- **Task requirements**: Spot each line in the data below containing "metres" and copy it.

Stored data entries:

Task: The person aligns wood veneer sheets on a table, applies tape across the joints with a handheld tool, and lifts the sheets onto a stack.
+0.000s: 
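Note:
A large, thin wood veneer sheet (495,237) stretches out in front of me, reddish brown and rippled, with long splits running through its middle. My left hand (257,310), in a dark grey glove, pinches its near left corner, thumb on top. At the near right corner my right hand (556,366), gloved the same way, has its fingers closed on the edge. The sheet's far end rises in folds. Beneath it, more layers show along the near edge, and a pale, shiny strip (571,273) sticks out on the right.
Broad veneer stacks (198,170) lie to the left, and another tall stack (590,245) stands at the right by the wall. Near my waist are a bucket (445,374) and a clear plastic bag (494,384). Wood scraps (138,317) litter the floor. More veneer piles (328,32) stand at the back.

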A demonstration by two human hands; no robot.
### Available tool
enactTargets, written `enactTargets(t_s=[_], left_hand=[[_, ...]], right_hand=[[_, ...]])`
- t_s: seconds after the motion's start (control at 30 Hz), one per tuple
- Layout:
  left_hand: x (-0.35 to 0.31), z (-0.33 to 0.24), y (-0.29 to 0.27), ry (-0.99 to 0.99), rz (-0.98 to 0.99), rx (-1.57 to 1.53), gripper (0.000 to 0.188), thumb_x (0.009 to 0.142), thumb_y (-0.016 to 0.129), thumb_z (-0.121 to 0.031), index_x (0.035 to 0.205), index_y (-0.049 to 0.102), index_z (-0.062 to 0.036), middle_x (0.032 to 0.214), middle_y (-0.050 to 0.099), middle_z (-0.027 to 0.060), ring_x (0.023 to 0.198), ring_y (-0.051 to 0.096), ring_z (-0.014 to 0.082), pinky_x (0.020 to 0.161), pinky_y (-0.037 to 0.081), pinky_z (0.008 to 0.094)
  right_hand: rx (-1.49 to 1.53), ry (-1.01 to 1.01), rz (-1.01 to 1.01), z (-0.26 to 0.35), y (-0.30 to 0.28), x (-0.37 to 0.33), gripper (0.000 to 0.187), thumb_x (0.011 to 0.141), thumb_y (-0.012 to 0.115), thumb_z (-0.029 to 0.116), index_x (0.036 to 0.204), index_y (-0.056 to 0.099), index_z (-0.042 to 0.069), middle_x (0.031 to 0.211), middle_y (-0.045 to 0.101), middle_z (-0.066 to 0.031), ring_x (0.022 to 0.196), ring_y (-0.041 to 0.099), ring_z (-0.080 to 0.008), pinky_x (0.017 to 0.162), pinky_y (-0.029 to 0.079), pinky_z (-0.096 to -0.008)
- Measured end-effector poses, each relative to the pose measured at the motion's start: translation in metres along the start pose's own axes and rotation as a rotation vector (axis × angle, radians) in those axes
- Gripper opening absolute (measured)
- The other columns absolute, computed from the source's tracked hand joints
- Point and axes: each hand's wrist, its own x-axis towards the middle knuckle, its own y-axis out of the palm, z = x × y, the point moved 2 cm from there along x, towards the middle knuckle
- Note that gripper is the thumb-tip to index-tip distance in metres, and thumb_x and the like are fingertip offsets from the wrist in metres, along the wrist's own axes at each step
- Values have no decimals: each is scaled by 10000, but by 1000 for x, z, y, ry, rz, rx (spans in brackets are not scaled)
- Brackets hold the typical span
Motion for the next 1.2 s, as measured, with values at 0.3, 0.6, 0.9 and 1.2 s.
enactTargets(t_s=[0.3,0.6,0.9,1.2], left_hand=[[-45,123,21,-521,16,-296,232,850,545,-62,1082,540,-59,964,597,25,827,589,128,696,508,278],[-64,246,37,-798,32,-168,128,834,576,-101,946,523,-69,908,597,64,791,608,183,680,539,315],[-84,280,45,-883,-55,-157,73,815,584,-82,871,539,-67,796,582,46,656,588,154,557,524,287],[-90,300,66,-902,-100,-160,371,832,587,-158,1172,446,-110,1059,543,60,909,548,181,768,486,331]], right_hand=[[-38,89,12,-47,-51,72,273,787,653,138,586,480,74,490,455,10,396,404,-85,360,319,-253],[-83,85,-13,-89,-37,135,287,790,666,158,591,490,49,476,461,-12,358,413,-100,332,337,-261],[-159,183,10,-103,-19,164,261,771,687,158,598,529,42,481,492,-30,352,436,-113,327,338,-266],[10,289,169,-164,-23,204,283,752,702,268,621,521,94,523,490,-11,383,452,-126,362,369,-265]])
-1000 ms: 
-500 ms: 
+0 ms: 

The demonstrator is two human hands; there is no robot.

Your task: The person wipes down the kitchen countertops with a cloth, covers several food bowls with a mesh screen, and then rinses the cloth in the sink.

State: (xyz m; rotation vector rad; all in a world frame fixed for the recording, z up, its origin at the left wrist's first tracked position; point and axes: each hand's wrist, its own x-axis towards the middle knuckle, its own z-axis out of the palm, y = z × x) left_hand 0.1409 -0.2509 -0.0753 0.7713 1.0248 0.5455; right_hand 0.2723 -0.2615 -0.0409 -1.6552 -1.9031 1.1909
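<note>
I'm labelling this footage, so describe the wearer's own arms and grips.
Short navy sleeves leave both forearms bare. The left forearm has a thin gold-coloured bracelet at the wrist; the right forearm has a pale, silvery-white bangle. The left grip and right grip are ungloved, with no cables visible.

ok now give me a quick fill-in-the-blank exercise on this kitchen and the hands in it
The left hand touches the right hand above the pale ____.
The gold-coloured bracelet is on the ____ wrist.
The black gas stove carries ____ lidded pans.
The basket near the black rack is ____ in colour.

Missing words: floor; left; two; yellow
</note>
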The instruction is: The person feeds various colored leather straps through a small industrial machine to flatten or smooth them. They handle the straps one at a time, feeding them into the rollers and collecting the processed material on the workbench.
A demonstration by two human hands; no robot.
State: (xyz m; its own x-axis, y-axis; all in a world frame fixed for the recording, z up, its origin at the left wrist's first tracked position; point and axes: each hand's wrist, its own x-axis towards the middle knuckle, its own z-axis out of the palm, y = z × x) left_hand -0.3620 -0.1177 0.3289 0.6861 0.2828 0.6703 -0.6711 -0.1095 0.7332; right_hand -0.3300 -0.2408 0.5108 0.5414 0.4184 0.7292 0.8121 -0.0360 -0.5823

- **Expected answer**:
- Measured end-effector poses, each relative to the pose measured at the motion's start: translation in metres along the start pose's own axes and rotation as a rotation vector (axis × angle, radians) in those axes
- Note that gripper is the thumb-tip to index-tip distance in metres, and thumb_x and the like are fingertip offsets from the wrist in metres, along the wrist's own axes at each step

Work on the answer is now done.